車選び

妄想小説


男女六人 卒業旅行



 六

 函館に着いて青函連絡船を降りたった六人がまず向かったのはレンタカー屋だった。
 「なあどうする、琢也? 六人で一台は無理だよな。」
 「二台借りればいいんじゃないか。運転出来るのは茉莉も含めて四人居るんだから。それでいいだろ、茉莉?」
 「いいけど、私あんまり運転上手い方じゃないから、小さめの車にしてね。」
 「じゃ、下から二番目のクラスのセダンにして二台、色違いのを借りようか。すぐに区別できるように。じゃ、このセダンタイプをクリーム色のと赤い色の二台お願いします。おい、琢也。金は後で割り勘でいいよな。」
 ここでも幹事役を買って出た哲平がレンタカー屋の受付嬢と交渉する。

 「えーっ、二台借りて来たの。私たち、どう分乗するの?」
 「うーん。女二人と男一人で一台。女一人と男二人で一台かな。」
 「え? 女一人で乗る車が出来るの? 私、いやだなあ・・・。」
 「何を今更、子供みたいな事いってんだよ。もういい大人なんだからさ。だって女三人、男三人にしたら茉莉がずっと運転することになっちゃうし、女三人に男一人運転手だと、窮屈だし男一人も可哀想じゃないか。どうせ行先毎に運転と乗る車を代わればいいんだし、やっぱり男女混ぜて三人ずつしかないだろ。」
 「いいじゃないの。最初の女一人は私がなるから。知世と玲子は最初は一緒でいいよ。でも途中からは少しずつ交代ね。」
 物怖じしない茉莉が最初にそう宣言する。そうなると、玲子も知世も嫌とは言えないのだった。
 「君たちはどうするの。どう乗り分けるのか決めてっ。」
 「えっとそれじゃ俺が女の子二人を乗せて最初運転するから。それでいいだろ、優弥。哲平。」
 「ああ、いいよ。こっちは俺が最初運転するから、哲平。お前は後部座席な。」
 「え、まあいいけど。それじゃ、そういう分乗で出発だ。」
 琢也が運転することになったクリーム色のカローラは後部座席に玲子と知世が乗り込む。一方の真っ赤なカローラは運転する優弥の隣の助手席に茉莉が乗り込み、哲平は一人後部座席に乗ることになる。三人ずつを乗せた二台のカローラは最初の目的地である函館、牛臥山の山頂を目指すことになったのだった。

 「さすが、琢也は運転が上手いわね。」
 後部座席から玲子が声を掛ける。
 「そんなでもないさ。去年、免許を取ったばかりだからね。
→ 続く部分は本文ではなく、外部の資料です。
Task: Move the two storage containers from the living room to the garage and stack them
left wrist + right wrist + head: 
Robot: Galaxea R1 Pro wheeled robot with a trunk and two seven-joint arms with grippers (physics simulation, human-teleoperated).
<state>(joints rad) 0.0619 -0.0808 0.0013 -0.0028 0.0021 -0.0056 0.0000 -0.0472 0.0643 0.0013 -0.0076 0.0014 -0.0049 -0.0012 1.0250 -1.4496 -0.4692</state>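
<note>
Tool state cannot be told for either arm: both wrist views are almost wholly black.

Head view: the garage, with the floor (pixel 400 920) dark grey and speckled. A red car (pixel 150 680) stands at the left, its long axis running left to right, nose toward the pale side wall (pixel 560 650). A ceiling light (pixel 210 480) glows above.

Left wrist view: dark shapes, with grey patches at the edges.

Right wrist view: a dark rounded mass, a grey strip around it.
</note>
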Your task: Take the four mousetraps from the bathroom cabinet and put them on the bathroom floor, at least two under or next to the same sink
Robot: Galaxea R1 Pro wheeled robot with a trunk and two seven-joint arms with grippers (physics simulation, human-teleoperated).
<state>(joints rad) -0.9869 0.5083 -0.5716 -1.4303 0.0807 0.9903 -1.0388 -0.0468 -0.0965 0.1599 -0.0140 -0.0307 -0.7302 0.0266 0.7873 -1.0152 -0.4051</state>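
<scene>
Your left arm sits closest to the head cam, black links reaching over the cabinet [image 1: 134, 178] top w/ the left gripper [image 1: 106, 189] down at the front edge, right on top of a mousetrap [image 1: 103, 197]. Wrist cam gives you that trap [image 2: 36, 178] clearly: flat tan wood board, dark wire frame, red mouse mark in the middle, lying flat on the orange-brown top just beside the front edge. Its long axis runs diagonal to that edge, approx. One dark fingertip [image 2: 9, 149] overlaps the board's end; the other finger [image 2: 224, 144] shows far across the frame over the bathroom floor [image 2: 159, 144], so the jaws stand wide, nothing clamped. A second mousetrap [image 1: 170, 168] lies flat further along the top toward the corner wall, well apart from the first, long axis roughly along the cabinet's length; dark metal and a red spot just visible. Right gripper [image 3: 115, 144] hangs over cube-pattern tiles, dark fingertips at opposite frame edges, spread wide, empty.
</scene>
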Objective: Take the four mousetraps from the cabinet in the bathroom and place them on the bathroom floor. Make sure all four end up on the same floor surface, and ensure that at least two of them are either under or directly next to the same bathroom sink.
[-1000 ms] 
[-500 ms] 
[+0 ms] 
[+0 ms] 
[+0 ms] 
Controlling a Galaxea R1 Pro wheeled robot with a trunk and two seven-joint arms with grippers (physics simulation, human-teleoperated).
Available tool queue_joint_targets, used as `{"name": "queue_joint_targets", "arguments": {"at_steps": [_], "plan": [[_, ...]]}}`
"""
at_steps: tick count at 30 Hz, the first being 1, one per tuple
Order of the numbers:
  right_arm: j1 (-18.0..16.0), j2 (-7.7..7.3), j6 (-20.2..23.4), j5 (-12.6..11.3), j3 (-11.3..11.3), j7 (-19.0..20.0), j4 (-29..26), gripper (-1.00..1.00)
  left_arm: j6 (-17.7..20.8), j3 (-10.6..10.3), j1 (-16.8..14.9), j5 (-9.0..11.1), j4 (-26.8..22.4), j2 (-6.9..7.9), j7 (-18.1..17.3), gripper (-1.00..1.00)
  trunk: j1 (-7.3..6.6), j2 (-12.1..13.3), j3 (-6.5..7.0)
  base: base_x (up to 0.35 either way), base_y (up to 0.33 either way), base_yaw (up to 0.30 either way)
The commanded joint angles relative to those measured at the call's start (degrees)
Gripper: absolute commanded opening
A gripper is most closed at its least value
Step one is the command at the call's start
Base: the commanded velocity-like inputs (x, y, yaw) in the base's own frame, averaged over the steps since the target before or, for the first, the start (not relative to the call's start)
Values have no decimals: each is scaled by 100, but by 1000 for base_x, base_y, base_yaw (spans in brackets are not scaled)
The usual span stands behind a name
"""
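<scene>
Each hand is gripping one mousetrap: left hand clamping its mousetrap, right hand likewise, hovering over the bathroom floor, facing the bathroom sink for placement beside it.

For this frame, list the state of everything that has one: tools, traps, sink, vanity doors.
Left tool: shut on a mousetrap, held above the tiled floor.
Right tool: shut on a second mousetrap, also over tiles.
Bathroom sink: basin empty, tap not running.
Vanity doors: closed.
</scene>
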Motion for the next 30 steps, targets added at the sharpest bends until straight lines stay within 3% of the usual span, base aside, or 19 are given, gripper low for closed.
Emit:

」
 運転をしながらバックミラー越しに玲子と知世の顔を見比べて琢也が答える。

三人ドライブ中

 「あのさ・・・。船の上では偶然逢ったって言ってたけど、そんな偶然ないよな。」
 「え? そうなの・・・。」
 思ってもみなかったことを言われて玲子は隣の知世の顔をじっと見る。
 「・・・・。ごめん。実は・・・。偶々、哲平に旅行のこと教えちゃったの。そしたら、皆には黙ってて偶然途中で出遭ったように仕組むから黙っててって言われてたの。」
 「え、知世ったら・・・。わたし、凄い偶然だと思ってた。おバカね、私。」
 「そんな事、 ないよ。俺も船の上では最初、偶然だとばかり思ってたよ。」
 「ほんと、ごめん。哲平が絶対言っちゃ駄目っていうから・・・。」
 「いいわよ、知世。結果、良かったんだから。茉莉にばかり運転させることになってたら、本当に申し訳なかったんだから。こうして男の子の運転でドライブ出来るんだから良かったじゃない。」
 いつの間にか玲子は船の上で同行することに逡巡してたことが嘘のように旅行を楽しみ初めているのだった。